Avoid using global variables as they make code harder to test and understand.

Avoid:

# Global variables
CONFIGURATION = {}
DATA_CACHE = {}

def load_config():
    global CONFIGURATION
    CONFIGURATION = load_from_file()

def process_data(data_id):
    global DATA_CACHE
    if data_id in DATA_CACHE:
        return DATA_CACHE[data_id]
    # Process and cache...

Better approach:

class Configuration:
    def __init__(self):
        self.settings = {}

    def load(self):
        self.settings = load_from_file()

class DataProcessor:
    def __init__(self, config, cache=None):
        self.config = config
        self.cache = cache or {}

    def process_data(self, data_id):
        if data_id in self.cache:
            return self.cache[data_id]
        # Process and cache...

Ignoring Type Hints

Always use type hints for better code readability and static analysis.

Avoid:

def process_data(data, options=None):
    if options is None:
        options = {}
    # Process data...

Better approach:

from typing import Dict, List, Optional, Any

def process_data(
    data: List[Dict[str, Any]],
    options: Optional[Dict[str, Any]] = None
) -> Dict[str, Any]:
    if options is None:
        options = {}
    # Process data...

Overusing Classes

Don't use classes when simple functions would suffice.

Avoid:

class Adder:
    def __init__(self, x):
        self.x = x

    def add(self, y):
        return self.x + y

# Usage
adder = Adder(5)
result = adder.add(10)  # result = 15

Better approach:

def add(x, y):
    return x + y

# Usage
result = add(5, 10)  # result = 15

Examples

Example Data Pipeline

#!/usr/bin/env python3
# -*- coding: utf-8 -*-
"""
Data Pipeline Example
====================

This module demonstrates a well-structured data processing pipeline
following Causeway Python standards.
"""
import logging
from typing import Dict, List, Optional, Union
import pandas as pd

# Configure logging
logging.basicConfig(level=logging.INFO)
logger = logging.getLogger(__name__)

class DataQualityError(Exception):
    """Raised when data quality checks fail."""
    def __init__(self, message: str, failed_checks: Optional[List[str]] = None):
        super().__init__(message)
        self.failed_checks = failed_checks or []


class DataProcessor:
    """Processes data according to provided configuration.
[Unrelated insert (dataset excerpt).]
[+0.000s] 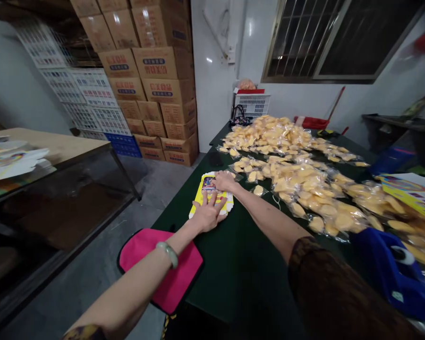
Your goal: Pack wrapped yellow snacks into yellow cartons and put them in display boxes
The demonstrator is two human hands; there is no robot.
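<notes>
A flat yellow and white printed carton (199,198) lies on the dark green table (241,264), close to its left edge. My left hand (208,213) rests on the carton's lower part with its fingers spread. Near the carton's upper right edge is my right hand (224,181), its fingers bent over the card; whether they pinch it is too small to tell. Right of the carton, wrapped yellow round pieces (301,184) lie in a large heap. A pink cloth with black trim (145,250) lies under my left forearm at the table's edge.
At the right stand a blue tape dispenser (386,269) and more printed cartons (414,191). A white basket (252,105) is at the far end. Stacked brown boxes (163,85) stand behind on the left, beyond a wooden table (74,144) holding printed sheets.
</notes>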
    This class encapsulates all data processing logic with configurable
    transformations and validation rules.
    """

    def __init__(self, config: Dict[str, Union[str, int, float]]):
        """Initialize processor with configuration.

        Args:
            config: Configuration dictionary containing processing parameters
        """
        self.config = config
        logger.info(f"Initialized DataProcessor with config: {config}")

    def _validate_data(self, df: pd.DataFrame) -> List[str]:
        """Validate the data quality.

        Args:
            df: DataFrame to validate

        Returns:
            List of failed validation checks, empty if all passed
        """
        failed_checks = []

        # Check for missing values in required columns
        required_columns = self.config.get('required_columns', [])
        for col in required_columns:
            if col in df.columns and df[col].isna().any():
                failed_checks.append(f"Missing values in required column: {col}")
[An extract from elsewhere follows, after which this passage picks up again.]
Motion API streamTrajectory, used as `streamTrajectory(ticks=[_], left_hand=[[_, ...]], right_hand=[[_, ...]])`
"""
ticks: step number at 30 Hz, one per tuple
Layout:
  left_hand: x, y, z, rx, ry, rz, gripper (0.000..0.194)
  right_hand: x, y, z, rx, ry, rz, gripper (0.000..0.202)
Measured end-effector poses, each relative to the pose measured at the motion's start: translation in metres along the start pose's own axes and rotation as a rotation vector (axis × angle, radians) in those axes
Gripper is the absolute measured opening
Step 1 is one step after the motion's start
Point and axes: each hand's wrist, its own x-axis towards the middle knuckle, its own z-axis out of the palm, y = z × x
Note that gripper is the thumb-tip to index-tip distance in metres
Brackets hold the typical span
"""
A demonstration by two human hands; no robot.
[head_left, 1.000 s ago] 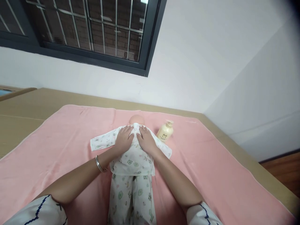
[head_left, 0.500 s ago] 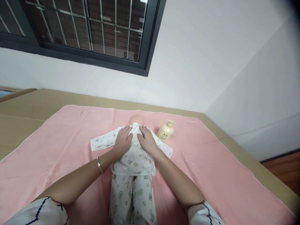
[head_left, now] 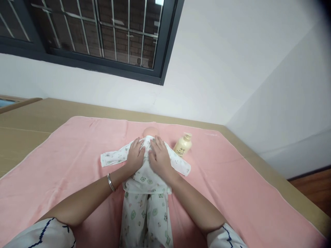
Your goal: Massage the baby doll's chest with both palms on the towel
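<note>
A baby doll point(head_left: 148, 172) in printed pyjamas lies face-down in the middle of the pink towel point(head_left: 64, 155), head toward the wall. Both palms lie flat on its upper back — the left hand point(head_left: 135, 155) and right hand point(head_left: 159, 157) side by side, fingers spread toward the collar, grip open and holding nothing, apparently to press or smooth the cloth. A bracelet point(head_left: 111, 182) circles the left wrist. Just beside the doll's right shoulder lies a cream pump bottle point(head_left: 183, 145) — within easy reach.
</note>
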Motion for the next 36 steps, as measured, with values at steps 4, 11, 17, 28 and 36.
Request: streamTrajectory(ticks=[4,11,17,28,36], left_hand=[[0.0,0.002,-0.001,0.009,-0.003,-0.023,0.045],[0.003,0.018,-0.007,-0.016,-0.094,-0.032,0.048],[0.007,0.063,-0.018,-0.39,-0.163,-0.115,0.046],[0.073,0.131,0.027,-1.529,-0.485,-0.868,0.064],[0.102,0.151,0.063,-1.709,-0.414,-1.01,0.072]], right_hand=[[0.0,0.001,0.001,-0.019,-0.122,-0.002,0.046],[-0.004,-0.004,0.0,-0.068,-0.124,0.026,0.048],[0.003,0.001,-0.042,-0.085,-0.228,0.112,0.045],[0.021,0.054,-0.107,-0.166,0.078,0.35,0.053],[0.023,0.058,-0.1,-0.369,-0.023,0.392,0.049]])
        # Check for duplicates if required
        if self.config.get('check_duplicates', False):
            id_column = self.config.get('id_column', 'id')
            if id_column in df.columns and df[id_column].duplicated().any():
                failed_checks.append(f"Duplicate values in ID column: {id_column}")

        logger.debug(f"Validation complete: {len(failed_checks)} checks failed")
        return failed_checks

    def process(self, df: pd.DataFrame) -> pd.DataFrame:
        """Process the input DataFrame.

        Args:
            df: Input DataFrame to process

        Returns:
            Processed DataFrame

        Raises:
            DataQualityError: If data validation fails
            ValueError: If the input DataFrame is empty
        """
        if df.empty:
            raise ValueError("Cannot process empty DataFrame")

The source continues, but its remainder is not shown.